Invasores quase exterminaram o primeiro povo das Caraíbas (muito antes da chegada de Colombo)

Uma investigação, que combina trabalho arqueológico com avanços na tecnologia genética, sugere que os povos originários das Caraíbas podem ter sido conquistados e quase exterminados por povos da América do Sul pelo menos mil anos antes de Cristóvão Colombo chegar à América e da conquista espanhola iniciada em 1492.

A equipa de investigadores analisou os genomas do material genético obtido dos ossos de 174 indivíduos das Bahamas, Haiti, República Dominicana, Porto Rico, Curaçao e Venezuela e comparou com as análises de 89 pessoas publicadas anteriormente.

As Caraíbas pré-contacto são divididas em três idades arqueológicas. As Idades Lítica e Arcaica são definidas por tecnologias distintas de ferramentas de pedra, e a Idade da Cerâmica – que começou há cerca de 2.500 anos – caracterizou-se por uma economia agrícola e produção intensiva de cerâmica.

“Os primeiros habitantes das ilhas, um grupo de utilizadores de ferramentas de pedra, foram de barco para Cuba há cerca de seis mil anos, expandindo-se gradualmente para o leste para outras ilhas durante a Idade Arcaica da região”, disse William Keegan, arqueólogo do Museu Natural de História da Flórida, citado pelo SciNews.

Há entre 2.500 e 3.000 anos, agricultores e oleiros de vários povos ameríndios partiram em canoas da costa nordeste da América do Sul e chegaram às ilhas das Caraíbas. “A chegada deles marcou o início da Idade da Cerâmica da região, marcada pela agricultura e pela ampla produção e uso da cerâmica”, disse Keegan.
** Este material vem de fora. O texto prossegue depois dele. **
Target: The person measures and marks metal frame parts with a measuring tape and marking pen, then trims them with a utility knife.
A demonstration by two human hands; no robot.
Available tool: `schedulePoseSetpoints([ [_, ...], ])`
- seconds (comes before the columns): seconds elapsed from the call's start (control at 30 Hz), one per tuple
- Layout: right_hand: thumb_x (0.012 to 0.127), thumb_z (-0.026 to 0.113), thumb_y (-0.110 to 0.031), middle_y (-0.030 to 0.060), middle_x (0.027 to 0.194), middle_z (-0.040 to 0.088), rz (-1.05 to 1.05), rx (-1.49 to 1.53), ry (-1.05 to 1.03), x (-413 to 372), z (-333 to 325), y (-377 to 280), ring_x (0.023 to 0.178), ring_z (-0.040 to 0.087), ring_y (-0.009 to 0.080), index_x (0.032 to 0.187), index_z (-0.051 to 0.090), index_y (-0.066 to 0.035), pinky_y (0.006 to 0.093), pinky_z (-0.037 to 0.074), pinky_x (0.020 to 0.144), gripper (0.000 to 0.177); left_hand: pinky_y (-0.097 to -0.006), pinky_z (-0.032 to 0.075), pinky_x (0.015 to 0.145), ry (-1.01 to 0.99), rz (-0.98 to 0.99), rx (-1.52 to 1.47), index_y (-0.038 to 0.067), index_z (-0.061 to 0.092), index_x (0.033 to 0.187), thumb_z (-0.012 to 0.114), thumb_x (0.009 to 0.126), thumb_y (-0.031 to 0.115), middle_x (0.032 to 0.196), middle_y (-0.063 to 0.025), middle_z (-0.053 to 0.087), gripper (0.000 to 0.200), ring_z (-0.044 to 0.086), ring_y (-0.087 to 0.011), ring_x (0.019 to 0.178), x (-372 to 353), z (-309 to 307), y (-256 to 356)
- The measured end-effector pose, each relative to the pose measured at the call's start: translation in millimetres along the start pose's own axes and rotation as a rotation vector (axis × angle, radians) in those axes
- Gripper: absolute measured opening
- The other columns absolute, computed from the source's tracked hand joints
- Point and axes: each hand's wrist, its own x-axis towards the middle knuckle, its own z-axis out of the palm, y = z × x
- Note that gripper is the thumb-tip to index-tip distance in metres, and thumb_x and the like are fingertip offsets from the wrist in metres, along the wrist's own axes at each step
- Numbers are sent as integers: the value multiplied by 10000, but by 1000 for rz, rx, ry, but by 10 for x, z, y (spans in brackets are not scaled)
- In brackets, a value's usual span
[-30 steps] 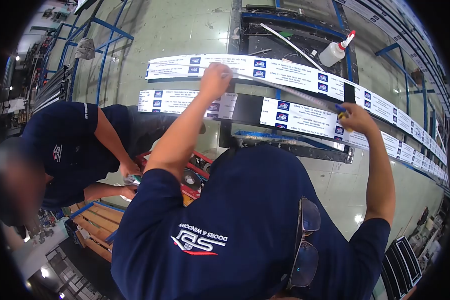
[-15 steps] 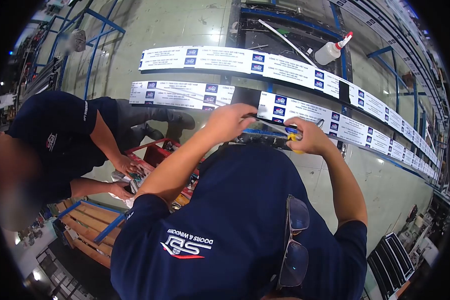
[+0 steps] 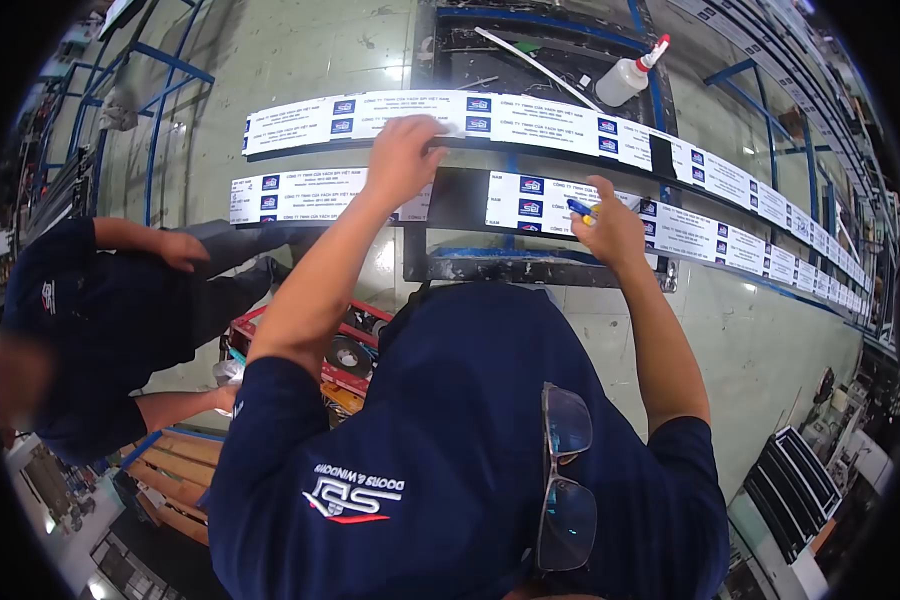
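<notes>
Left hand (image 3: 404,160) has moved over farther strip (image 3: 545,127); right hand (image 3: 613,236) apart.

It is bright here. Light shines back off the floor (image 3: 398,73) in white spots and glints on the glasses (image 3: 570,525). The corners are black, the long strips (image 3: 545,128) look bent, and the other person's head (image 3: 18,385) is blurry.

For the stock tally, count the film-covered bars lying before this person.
2: the far bar, nearest the spray bottle, and the near bar, closer to the person. Any underneath would be hidden.
</notes>
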Motion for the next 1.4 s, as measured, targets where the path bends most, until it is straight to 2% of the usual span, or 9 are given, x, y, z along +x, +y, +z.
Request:
schedulePoseSetpoints([
  [0.33,836,730,-492,221,1030,678,160,-292,-12,116,-128,-126,878,710,397,1342,504,-141,473,561,730,655,-399,507,889,-304,153,165,140,725,908,798,748,142,1072,-17,662,176,591,-277,1032,356,488,-326],
  [0.43,856,736,-443,182,1086,641,9,-204,153,209,-128,-188,897,700,376,1281,560,-139,456,561,729,551,-400,512,869,-293,162,158,135,723,870,783,758,161,1040,-16,663,129,593,-273,999,364,500,-330],
  [0.5,871,734,-358,154,1114,613,-257,-60,203,488,-64,-292,850,693,381,1195,609,-133,462,567,708,413,-401,512,871,-322,161,148,130,723,873,772,770,161,1020,-26,670,118,595,-278,993,408,508,-356],
  [0.77,885,721,-302,124,1101,672,-374,-79,-29,1482,310,-1039,965,685,359,1148,686,-172,465,543,841,295,-392,516,892,-485,-34,44,96,730,907,759,784,155,933,-85,692,140,614,-310,970,586,392,-524],
  [0.87,893,714,-323,127,1134,688,-263,-9,-31,1761,449,-1045,1014,677,361,1190,687,-185,458,535,875,328,-406,528,882,-507,-84,-84,96,726,1004,777,799,189,1063,-96,678,231,637,-319,947,599,402,-654],
  [0.93,891,715,-325,140,1120,698,-116,70,50,1855,451,-1096,1035,674,363,1193,699,-176,451,533,879,337,-424,532,882,-289,-304,-195,116,704,1123,782,820,217,1228,-98,623,329,656,-327,945,574,455,-615],
  [1.07,893,715,-326,134,1117,690,-125,34,48,1921,517,-1111,1011,676,368,1166,712,-174,457,535,868,312,-415,530,897,-221,-163,-94,127,693,1145,788,814,181,1232,-72,589,349,642,-310,1028,602,495,-571],
  [1.23,857,753,-288,92,982,626,-522,3,-1,1660,597,-1083,879,679,352,999,682,-173,475,546,744,196,-375,536,895,-358,-66,-160,89,698,1036,816,755,97,1211,-59,587,305,622,-289,1068,468,337,-662],
  [1.4,853,753,-277,88,958,619,-584,-68,-25,1604,602,-1147,848,682,335,956,662,-155,475,544,717,183,-380,513,951,-385,-180,-354,118,704,1020,829,726,83,1198,-62,591,321,610,-281,1112,427,285,-750],
])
“Com o tempo, quase todos os traços genéticos dos povos da Idade Arcaica desapareceram, exceto uma comunidade restrita no oeste de Cuba que persistiu até a chegada dos europeus”, acrescentou o investigador.
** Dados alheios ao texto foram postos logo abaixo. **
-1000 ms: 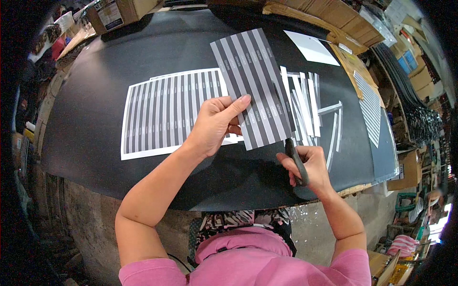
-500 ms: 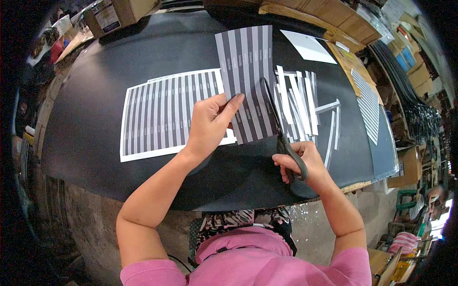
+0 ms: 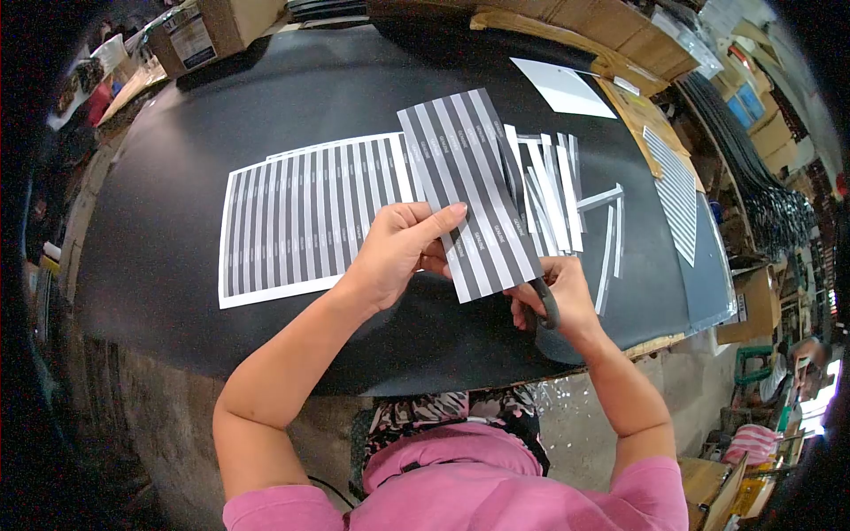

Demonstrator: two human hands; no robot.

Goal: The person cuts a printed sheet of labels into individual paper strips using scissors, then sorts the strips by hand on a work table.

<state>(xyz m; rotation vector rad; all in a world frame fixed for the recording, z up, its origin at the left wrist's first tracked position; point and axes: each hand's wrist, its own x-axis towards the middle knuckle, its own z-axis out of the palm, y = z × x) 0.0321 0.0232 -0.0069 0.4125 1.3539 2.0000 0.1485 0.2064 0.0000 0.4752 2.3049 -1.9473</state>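
Left hand [image 3: 398, 250]: pinching rectangular black-and-grey striped paper sheet [image 3: 467, 190] above black surface [image 3: 164, 230] | Right hand [image 3: 571, 299]: gripping black-handled scissors [image 3: 549, 306] | Step: seemingly cutting strips | Next move: probably calling for aligning blades along a stripe

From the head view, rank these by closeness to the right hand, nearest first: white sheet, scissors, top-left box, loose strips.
1. Scissors, in the right hand.
2. Loose strips, just beyond it.
3. White sheet, beyond the strips.
4. Box, far left.

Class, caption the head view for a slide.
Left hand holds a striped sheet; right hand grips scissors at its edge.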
O casamento entre os dois grupos era raro, com apenas três indivíduos no estudo a mostrar ascendência mista. Muitos cubanos, dominicanos e porto-riquenhos da atualidade são descendentes de pessoas da Idade da Cerâmica, bem como de imigrantes europeus e de africanos escravizados. Porém, a equipa só observou evidências marginais da ancestralidade da Idade Arcaica em indivíduos modernos.

Durante a Idade da Cerâmica, a cerâmica passou por pelo menos cinco mudanças marcantes de estilo ao longo de 2.000 anos.Alguns arqueólogos apontaram essas transições como evidência de novas migrações para as ilhas.

No entanto, o ADN conta uma história diferente, sugerindo que todos os estilos foram desenvolvidos por descendentes das pessoas que chegaram às Caraíbas antes da Idade da Cerâmicas.

“Documentámos essa notável continuidade genética em todas as mudanças no estilo da cerâmica. Falámos sobre potes vs. pessoas e, até onde sabemos, são apenas potes ”, disse Kendra Sirak, investigadora de pós-doutoramento do Departamento de Genética da Escola de Medicina de Harvard e do Departamento de Biologia Evolutiva Humana da Universidade de Harvard.

Uma análise dos cromossomas masculinos revelou 19 pares de primos genéticos que vivem em diferentes ilhas. “Descobrir uma proporção tão alta de primos genéticos numa amostra de menos de 100 homens é outro indicador de que o tamanho total da população da região era pequeno”, disse David Reich, investigador do Instituto Blavatnik da Escola de Medicina de Harvard e do Departamento de Humanos Biologia Evolutiva na Universidade de Harvard.

Os cientistas também descobriram que cerca de 10 mil a 50 mil pessoas viviam em duas das maiores ilhas das Caraíbas, Hispaniola e Porto Rico pouco antes da chegada dos europeus. “Isso está muito aquém do milhão de habitantes que [Cristóvão] Colombo descreveu aos seus patronos, provavelmente para impressioná-los”, disse Keegan.

O historiador Bartolomé de las Casas, do século XVI, afirmou que a região abrigava três milhões de pessoas antes de ser dizimada pela escravidão e doenças europeias.

“Embora isso também seja um exagero, o número de pessoas que morreram como resultado da colonização continua a ser uma atrocidade”, disse Reich. “Este foi um programa sistemático de apagamento cultural. O facto de que o número não era de um milhão ou milhões de pessoas, mas sim dezenas de milhares, não torna esse apagamento menos significativo”.

Este estudo foi publicado este mês na revista científica Nature.